Inger Anderson is the Branch Director for the Semmes Branch of the Boys & Girls Clubs of South Alabama, an after-school/summer youth program that offers developmental programs designed to lead to academic success, a healthy lifestyle, community involvement, and building good character. Inger has not only dedicated her entire professional life to disadvantaged youth but also her college years. She began her lifelong work with this organization in 1984 when she was a junior at the University of South Alabama and asked to volunteer and start a soccer program. Inger would go on to become the first female Unit Director of the Boys & Girls Club in the state of Alabama. Under her leadership, they won two state awards for program excellence. Inger also received the Outstanding Youth Development Professional Award. Inger’s dedication to and passion for her work has empowered so many young people to find their purpose in life.
Share any relevant education, accolades, experiences related to your success:
I graduated from the University of South Alabama with a bachelor’s degree in Leisure Services, Outdoor Recreation. During my college years, I volunteered with the CYO League and the Boys Club coaching soccer, softball, and volleyball. This experience, along with my personal struggles, not only led me to want to work with youth but also prepared me for the task. It was not long before I realized that my personal struggles were trivial compared to those of some of the youth we served. At that time, I made a commitment to myself that I would do all that I could to make a difference.

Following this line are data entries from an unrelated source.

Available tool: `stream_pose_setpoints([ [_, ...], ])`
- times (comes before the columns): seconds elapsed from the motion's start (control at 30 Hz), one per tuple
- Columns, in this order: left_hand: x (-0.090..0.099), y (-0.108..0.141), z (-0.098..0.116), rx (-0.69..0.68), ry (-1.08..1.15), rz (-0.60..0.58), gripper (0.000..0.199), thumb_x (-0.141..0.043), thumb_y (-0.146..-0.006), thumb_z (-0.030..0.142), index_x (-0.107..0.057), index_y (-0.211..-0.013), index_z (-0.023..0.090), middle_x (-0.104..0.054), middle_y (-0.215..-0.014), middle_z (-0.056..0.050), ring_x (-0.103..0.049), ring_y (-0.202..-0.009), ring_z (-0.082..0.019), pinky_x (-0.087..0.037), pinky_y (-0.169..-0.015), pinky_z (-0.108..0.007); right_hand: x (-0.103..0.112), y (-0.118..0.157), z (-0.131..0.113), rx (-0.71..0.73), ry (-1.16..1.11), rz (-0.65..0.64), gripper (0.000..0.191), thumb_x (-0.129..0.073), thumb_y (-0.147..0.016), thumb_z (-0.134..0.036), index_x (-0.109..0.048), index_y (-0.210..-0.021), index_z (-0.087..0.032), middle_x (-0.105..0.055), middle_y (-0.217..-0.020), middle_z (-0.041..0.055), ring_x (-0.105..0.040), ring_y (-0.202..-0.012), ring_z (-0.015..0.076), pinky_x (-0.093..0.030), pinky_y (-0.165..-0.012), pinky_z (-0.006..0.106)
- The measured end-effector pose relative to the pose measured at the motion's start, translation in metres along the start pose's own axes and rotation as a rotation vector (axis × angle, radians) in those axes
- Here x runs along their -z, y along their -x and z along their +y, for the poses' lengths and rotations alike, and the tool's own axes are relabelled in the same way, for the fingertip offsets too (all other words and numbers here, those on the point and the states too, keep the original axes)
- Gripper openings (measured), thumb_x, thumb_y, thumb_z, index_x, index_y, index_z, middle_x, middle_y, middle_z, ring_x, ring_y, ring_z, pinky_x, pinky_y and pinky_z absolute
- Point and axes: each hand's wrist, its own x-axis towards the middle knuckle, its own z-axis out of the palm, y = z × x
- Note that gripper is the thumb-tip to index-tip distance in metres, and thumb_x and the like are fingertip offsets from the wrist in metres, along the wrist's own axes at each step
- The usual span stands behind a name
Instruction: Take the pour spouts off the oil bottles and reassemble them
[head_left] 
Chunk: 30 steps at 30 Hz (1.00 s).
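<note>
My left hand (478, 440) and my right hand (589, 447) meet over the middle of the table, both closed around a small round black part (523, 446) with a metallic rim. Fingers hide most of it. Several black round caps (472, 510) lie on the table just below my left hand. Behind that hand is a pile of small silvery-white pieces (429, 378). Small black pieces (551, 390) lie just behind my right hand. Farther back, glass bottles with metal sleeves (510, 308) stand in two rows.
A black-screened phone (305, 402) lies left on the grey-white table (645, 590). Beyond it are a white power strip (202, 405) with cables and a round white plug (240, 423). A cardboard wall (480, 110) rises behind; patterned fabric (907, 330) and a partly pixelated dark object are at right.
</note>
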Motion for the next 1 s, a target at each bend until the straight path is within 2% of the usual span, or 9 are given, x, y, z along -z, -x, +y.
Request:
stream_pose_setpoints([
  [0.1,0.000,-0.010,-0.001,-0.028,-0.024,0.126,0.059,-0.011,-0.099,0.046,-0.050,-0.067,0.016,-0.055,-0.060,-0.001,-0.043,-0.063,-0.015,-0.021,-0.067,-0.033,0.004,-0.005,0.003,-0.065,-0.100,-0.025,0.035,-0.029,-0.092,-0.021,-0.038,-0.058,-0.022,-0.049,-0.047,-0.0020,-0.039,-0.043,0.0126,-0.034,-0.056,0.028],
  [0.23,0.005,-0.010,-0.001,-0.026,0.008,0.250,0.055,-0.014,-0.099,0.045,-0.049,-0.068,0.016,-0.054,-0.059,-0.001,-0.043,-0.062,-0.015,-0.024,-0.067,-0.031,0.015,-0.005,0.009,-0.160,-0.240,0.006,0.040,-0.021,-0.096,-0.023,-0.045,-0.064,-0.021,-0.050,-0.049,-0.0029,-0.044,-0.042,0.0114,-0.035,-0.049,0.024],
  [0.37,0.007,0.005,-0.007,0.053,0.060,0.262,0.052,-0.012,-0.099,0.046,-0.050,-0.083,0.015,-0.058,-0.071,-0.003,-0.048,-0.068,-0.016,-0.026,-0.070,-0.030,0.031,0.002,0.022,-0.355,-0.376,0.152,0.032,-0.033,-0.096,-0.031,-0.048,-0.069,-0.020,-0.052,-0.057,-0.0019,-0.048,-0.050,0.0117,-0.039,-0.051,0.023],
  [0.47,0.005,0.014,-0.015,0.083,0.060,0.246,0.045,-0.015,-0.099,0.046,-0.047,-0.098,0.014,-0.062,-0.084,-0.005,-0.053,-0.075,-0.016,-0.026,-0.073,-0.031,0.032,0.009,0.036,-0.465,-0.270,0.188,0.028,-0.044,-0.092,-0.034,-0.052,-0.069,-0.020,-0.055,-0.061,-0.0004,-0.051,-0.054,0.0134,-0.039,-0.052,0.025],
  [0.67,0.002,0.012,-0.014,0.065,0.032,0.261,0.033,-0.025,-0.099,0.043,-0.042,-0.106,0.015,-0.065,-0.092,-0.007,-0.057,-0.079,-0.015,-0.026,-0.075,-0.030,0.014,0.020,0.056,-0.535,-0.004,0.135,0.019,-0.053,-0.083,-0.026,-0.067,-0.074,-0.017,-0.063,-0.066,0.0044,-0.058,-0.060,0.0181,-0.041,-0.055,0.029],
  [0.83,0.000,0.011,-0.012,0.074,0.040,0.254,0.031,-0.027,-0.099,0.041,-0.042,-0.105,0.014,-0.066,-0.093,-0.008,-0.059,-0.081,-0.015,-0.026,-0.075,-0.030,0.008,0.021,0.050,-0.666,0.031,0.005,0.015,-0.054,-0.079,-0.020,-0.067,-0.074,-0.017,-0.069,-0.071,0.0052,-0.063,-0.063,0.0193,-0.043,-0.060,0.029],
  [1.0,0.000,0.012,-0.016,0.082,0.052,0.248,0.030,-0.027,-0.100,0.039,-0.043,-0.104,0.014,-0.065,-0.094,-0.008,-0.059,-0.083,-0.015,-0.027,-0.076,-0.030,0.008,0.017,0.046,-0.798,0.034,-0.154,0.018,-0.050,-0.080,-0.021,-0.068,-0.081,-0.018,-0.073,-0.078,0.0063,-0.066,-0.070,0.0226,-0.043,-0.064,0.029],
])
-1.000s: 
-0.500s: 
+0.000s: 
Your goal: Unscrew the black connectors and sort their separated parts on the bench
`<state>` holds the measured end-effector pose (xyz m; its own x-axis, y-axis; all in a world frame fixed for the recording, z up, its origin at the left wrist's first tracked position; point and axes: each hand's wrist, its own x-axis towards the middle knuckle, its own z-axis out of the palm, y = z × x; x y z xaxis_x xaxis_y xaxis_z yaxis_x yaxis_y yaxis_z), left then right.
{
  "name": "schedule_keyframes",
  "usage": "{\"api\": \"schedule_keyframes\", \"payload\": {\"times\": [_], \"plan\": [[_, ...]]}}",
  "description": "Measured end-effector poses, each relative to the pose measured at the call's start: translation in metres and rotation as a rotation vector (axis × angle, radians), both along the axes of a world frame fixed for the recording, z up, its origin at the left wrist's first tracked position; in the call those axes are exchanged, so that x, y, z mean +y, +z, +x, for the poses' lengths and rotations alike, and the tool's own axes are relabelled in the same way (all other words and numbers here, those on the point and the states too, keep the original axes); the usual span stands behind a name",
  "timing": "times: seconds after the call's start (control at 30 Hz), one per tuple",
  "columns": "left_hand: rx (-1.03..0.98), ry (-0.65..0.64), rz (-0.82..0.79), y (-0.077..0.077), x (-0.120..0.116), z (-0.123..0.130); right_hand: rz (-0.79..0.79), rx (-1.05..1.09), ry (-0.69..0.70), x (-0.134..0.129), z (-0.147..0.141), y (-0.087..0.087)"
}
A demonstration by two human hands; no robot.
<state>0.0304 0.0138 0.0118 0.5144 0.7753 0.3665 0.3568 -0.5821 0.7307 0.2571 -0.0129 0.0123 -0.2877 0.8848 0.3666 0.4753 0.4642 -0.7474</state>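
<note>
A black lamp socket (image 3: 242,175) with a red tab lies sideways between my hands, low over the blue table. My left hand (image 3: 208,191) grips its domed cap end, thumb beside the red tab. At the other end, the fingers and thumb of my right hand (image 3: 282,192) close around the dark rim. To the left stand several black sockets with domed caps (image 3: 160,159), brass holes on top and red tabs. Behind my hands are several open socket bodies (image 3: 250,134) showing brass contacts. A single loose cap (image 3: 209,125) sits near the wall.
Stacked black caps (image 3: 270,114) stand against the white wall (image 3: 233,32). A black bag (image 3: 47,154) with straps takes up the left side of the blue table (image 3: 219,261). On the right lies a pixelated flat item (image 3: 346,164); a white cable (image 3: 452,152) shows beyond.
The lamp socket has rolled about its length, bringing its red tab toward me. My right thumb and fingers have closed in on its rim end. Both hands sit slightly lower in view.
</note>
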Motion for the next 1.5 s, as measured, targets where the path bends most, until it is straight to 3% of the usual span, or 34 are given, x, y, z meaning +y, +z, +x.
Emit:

The program I am most proud of is the “No Limits” Girls Aviation Program. This program was designed to inspire females to reach their full potential in whatever they set out to achieve, using aviation as the vehicle to carry that message and to encourage and educate possible future pilots and aviation personnel, and to instill confidence, self-esteem, and determination so that they feel they can accomplish anything in life. Many of the girls give credit to the program for the direction they took after high school. In 2012, the program was awarded a national award, and I’m so proud of that
Tell us why you chose your profession, the value it brings to you and/or the community:
I am not sure that I chose my career; it may have chosen me. To make a long story short, when I started at the University of South Alabama my plans were to become a teacher. In my junior year, I was required to teach for six days; the next quarter I changed my major to Leisure Services, Outdoor Recreation with the goal of working in the National Park System. When it was time for my internship, I applied to the Boys Club of Mobile where I was volunteering, and a National Park in Washington State where my family lived. I did not get the job in Washington and have worked for the Boys & Girls Club since then. It’s amazing how one small moment in time can determine your future. When I was in middle school a divorce uprooted our family and, at times, I felt like a “lost soul.” When I found the Boys & Girls Club, I found my purpose.
Are you involved with the community, any nonprofits, etc. and why is that important?
I have worked with many nonprofits during my career in diverse ways such as collaborating on grants/programs, having a representative come to the Club and offer programs in his/her area of expertise, planning community service projects, and much more. When you take a holistic approach to youth development and don’t just deal with one aspect (i.e., academics), it takes a team with multiple areas of expertise. Our future depends on how well we work together now.
What is your vision or hope for women in the Mobile and Gulf Coast communities?
My hope for women in the community is that they will come to accept themselves as unique individuals, realize their value and gifts, strive to reach their full potential, and then “pay it forward” to the next generation.
What advice or suggestions can you give to women walking the path of empowerment or struggling with self-doubt?
Be true to yourself. Let others’ doubts and negativity become your strength. Dad always told me “can’t never could.”
Was there a moment for you that was a game changer and can you tell us about it?
As a junior at the University of South Alabama, a classmate/friend asked me if I would volunteer at the Boys Club and start a soccer program. At that time, I had no idea what a Boys Club was, had never heard of it, but I loved soccer, rallied my soccer buddies, and for two years, I ran the soccer program. I have been there ever since.
“My hope for women in the community is that they will come to accept themselves as unique individuals, realize their value and gifts, strive to reach their full potential, and then ‘pay it forward’ to the next generation.”
How important are relationships/networking to your personal and professional life?
I believe that in order to truly impact the future of our youth, you have to call on the “masters.” If a youth is failing at school, a homework-help program may not be enough; you may have to call in an educator/tutor. Grieving youth may need a mental health professional. Also, having a professional network enables you to learn alternative ways to reach the same goals. You don’t always have to “reinvent the wheel.”
You seem to really love what you do, tell us why:
This is more of a feeling than something I can put into words, and it feels good. There is nothing more uplifting than knowing you have made a difference in the lives of young people, often even the difference between life and death, freedom or incarceration, productivity and unproductivity. Even the little “aha moments” are magical.
How do you think professional environments need to change to support and/or be more welcoming to women?
I think that we as women should become more supportive of one another, and mentor the younger women who are entering the workforce.
What/who inspires you?
Our incredible club kids, the majority of whom come from disadvantaged backgrounds, and yet they have a resilience which is amazing.